Concomitant HMG-CoA reductase inhibitors
The combined use of fenofibrate tablets and HMG-CoA reductase inhibitors should be avoided unless the benefit of further alterations in lipid levels is likely to outweigh the increased risk of this drug combination.
In a single-dose drug interaction study in 23 healthy adults the concomitant administration of fenofibrate tablets and pravastatin resulted in no clinically important difference in the pharmacokinetics of fenofibric acid, pravastatin or its active metabolite 3a-hydroxy iso-pravastatin when compared to either drug given alone.
The combined use of fibric acid derivatives and HMG-CoA reductase inhibitors has been associated, in the absence of a marked pharmacokinetic interaction, in numerous case reports, with rhabdomyolysis, markedly elevated creatine kinase (CK) levels and myoglobinuria, leading in a high proportion of cases to acute renal failure.

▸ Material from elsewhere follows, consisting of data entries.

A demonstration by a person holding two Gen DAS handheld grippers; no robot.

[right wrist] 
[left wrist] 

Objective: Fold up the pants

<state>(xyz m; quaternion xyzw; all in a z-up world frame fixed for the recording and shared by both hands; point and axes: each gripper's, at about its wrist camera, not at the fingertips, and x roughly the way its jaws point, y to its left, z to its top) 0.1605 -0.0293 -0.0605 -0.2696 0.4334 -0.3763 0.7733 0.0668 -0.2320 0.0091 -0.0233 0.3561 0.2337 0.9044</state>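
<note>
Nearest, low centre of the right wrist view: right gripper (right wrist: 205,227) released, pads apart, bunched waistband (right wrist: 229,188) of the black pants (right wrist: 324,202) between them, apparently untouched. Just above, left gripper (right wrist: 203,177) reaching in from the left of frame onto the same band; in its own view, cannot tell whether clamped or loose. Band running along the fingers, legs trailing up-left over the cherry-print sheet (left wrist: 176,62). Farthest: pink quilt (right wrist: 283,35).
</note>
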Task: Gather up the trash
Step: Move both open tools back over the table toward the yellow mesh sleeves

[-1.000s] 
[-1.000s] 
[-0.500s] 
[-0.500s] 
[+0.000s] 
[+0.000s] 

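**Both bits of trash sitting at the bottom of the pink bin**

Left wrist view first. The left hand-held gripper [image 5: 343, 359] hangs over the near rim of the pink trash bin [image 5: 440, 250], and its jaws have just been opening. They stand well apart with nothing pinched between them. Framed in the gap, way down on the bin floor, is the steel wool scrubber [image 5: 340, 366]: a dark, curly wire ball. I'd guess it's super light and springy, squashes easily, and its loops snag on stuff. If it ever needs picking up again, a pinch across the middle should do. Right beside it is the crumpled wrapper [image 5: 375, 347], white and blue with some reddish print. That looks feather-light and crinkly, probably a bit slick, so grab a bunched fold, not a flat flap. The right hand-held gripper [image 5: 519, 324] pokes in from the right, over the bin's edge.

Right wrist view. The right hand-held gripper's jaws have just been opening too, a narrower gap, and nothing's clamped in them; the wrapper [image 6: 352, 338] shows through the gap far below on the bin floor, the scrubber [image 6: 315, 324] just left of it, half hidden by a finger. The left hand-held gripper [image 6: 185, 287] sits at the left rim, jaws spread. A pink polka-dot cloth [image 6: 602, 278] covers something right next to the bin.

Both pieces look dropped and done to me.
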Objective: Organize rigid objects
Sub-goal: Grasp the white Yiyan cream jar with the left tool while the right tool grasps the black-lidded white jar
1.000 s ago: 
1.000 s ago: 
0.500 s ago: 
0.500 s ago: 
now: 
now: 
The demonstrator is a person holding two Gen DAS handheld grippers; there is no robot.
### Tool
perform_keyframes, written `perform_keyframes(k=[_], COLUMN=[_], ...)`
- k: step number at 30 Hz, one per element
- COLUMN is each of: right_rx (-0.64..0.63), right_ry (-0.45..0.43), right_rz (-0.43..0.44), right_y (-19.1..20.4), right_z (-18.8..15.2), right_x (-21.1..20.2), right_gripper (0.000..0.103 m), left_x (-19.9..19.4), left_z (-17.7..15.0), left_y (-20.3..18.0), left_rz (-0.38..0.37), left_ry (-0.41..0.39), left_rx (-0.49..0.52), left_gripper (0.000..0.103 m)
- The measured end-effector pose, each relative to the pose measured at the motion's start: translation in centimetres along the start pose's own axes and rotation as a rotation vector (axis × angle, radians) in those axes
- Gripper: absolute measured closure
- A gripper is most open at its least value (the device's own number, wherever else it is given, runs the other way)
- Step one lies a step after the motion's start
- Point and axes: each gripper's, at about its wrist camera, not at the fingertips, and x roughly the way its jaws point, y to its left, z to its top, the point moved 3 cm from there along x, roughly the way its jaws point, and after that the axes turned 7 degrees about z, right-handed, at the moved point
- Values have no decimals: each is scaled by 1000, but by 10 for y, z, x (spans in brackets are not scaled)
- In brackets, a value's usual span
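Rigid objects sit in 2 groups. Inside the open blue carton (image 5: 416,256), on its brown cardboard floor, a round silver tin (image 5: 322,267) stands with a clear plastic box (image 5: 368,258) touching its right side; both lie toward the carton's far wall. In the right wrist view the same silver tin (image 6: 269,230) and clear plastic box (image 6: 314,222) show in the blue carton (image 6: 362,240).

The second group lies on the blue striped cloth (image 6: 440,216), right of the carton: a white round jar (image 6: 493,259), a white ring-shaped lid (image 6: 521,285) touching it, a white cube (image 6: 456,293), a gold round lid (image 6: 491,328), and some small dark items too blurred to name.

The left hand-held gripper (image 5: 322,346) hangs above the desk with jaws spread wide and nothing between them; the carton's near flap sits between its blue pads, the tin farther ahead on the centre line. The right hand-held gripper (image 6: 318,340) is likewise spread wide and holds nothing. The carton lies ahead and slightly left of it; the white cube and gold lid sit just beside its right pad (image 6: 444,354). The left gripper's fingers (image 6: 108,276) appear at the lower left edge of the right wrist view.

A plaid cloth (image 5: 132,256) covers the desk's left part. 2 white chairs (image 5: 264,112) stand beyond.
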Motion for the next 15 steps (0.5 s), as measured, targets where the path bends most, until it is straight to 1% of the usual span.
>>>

The use of fibrates alone, including fenofibrate tablets, may occasionally be associated with myositis, myopathy, or rhabdomyolysis. Patients receiving fenofibrate tablets and complaining of muscle pain, tenderness, or weakness should have prompt medical evaluation for myopathy, including serum creatine kinase level determination. If myopathy/myositis is suspected or diagnosed, fenofibrate tablets therapy should be stopped.
Mortality
The effect of fenofibrate tablets on coronary heart disease morbidity and mortality and non-cardiovascular mortality has not been established.
Other Considerations
In the Coronary Drug Project, a large study of post myocardial infarction of patients treated for 5 years with clofibrate, there was no difference in mortality seen between the clofibrate group and the placebo group. There was however, a difference in the rate of cholelithiasis and cholecystitis requiring surgery between the two groups (3.0% vs. 1.8%).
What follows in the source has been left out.